■ PROBLEM
Reproduce all of the data exactly as written.

________

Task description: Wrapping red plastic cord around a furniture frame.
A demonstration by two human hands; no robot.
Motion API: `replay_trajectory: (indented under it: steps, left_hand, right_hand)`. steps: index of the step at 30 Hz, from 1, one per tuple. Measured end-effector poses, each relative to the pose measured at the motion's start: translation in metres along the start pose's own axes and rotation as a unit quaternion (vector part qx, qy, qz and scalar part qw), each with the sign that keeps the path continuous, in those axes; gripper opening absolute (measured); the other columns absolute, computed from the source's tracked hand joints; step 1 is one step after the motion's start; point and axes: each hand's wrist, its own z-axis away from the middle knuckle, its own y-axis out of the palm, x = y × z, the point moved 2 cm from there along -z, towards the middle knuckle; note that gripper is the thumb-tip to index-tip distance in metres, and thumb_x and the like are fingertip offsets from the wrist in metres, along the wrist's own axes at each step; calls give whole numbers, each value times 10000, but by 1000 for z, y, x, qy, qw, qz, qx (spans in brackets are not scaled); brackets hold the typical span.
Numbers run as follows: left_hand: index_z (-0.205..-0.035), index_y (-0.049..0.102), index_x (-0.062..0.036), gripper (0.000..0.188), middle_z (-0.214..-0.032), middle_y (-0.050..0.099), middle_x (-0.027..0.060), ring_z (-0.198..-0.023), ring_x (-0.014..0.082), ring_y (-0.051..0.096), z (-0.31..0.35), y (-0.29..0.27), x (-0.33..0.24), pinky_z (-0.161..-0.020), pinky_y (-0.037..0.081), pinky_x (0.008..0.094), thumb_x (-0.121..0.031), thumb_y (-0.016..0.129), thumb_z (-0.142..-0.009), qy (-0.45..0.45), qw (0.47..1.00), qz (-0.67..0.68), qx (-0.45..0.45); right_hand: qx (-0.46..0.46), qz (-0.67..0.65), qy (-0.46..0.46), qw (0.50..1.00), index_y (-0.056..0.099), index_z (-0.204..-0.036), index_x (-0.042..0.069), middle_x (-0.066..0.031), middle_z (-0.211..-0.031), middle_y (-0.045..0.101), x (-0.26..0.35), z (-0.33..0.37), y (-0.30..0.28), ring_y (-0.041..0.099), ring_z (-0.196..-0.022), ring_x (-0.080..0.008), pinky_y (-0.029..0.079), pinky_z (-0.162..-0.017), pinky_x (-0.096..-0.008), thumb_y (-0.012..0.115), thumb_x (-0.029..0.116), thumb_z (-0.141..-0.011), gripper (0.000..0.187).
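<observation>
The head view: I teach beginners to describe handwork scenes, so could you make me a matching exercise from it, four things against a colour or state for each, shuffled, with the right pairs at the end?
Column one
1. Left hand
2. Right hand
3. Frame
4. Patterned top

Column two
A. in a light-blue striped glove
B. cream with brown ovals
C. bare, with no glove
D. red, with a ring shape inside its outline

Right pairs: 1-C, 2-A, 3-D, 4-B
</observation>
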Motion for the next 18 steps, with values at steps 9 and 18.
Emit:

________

■ TASK RESPONSE
Task description: Wrapping red plastic cord around a furniture frame.
A demonstration by two human hands; no robot.
Motion API: `replay_trajectory: (indented under it: steps, left_hand, right_hand)`. steps: index of the step at 30 Hz, from 1, one per tuple. Measured end-effector poses, each relative to the pose measured at the motion's start: translation in metres along the start pose's own axes and rotation as a unit quaternion (vector part qx, qy, qz and scalar part qw), each with the sign that keeps the path continuous, in those axes; gripper opening absolute (measured); the other columns absolute, computed from the source's tracked hand joints; step 1 is one step after the motion's start; point and axes: each hand's wrist, its own z-axis away from the middle knuckle, its own y-axis out of the palm, x = y × z, the point moved 2 cm from there along -z, towards the middle knuckle; note that gripper is the thumb-tip to index-tip distance in metres, and thumb_x and the like are fingertip offsets from the wrist in metres, along the wrist's own axes at each step; calls give whole numbers, each value times 10000, but by 1000 for z, y, x, qy, qw, qz, qx (spans in brackets are not scaled); brackets hold the typical span.
Numbers run as follows: left_hand: index_z (-0.205..-0.035), index_y (-0.049..0.102), index_x (-0.062..0.036), gripper (0.000..0.188), middle_z (-0.214..-0.032), middle_y (-0.050..0.099), middle_x (-0.027..0.060), ring_z (-0.198..-0.023), ring_x (-0.014..0.082), ring_y (-0.051..0.096), z (-0.31..0.35), y (-0.29..0.27), x (-0.33..0.24), pinky_z (-0.161..-0.020), pinky_y (-0.037..0.081), pinky_x (0.008..0.094), thumb_x (-0.121..0.031), thumb_y (-0.016..0.129), thumb_z (-0.142..-0.009), qy (-0.45..0.45), qw (0.47..1.00), qz (-0.67..0.68), qx (-0.45..0.45); right_hand: qx (-0.46..0.46), qz (-0.67..0.65), qy (-0.46..0.46), qw (0.50..1.00), index_y (-0.056..0.099), index_z (-0.204..-0.036), index_x (-0.042..0.069), middle_x (-0.066..0.031), middle_z (-0.211..-0.031), middle_y (-0.045..0.101), x (-0.26..0.35), z (-0.33..0.37), y (-0.30..0.28), ring_y (-0.041..0.099), ring_z (-0.196..-0.022), ring_x (-0.080..0.008), pinky_y (-0.029..0.079), pinky_z (-0.162..-0.017), pinky_x (-0.096..-0.008), thumb_y (-0.012..0.115), thumb_x (-0.029..0.116), thumb_z (-0.141..-0.011), gripper (0.000..0.187).
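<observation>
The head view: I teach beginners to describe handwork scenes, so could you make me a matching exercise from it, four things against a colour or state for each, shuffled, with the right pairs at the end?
Column one
1. Left hand
2. Right hand
3. Frame
4. Patterned top

Column two
A. in a light-blue striped glove
B. cream with brown ovals
C. bare, with no glove
D. red, with a ring shape inside its outline

Right pairs: 1-C, 2-A, 3-D, 4-B
</observation>
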Motion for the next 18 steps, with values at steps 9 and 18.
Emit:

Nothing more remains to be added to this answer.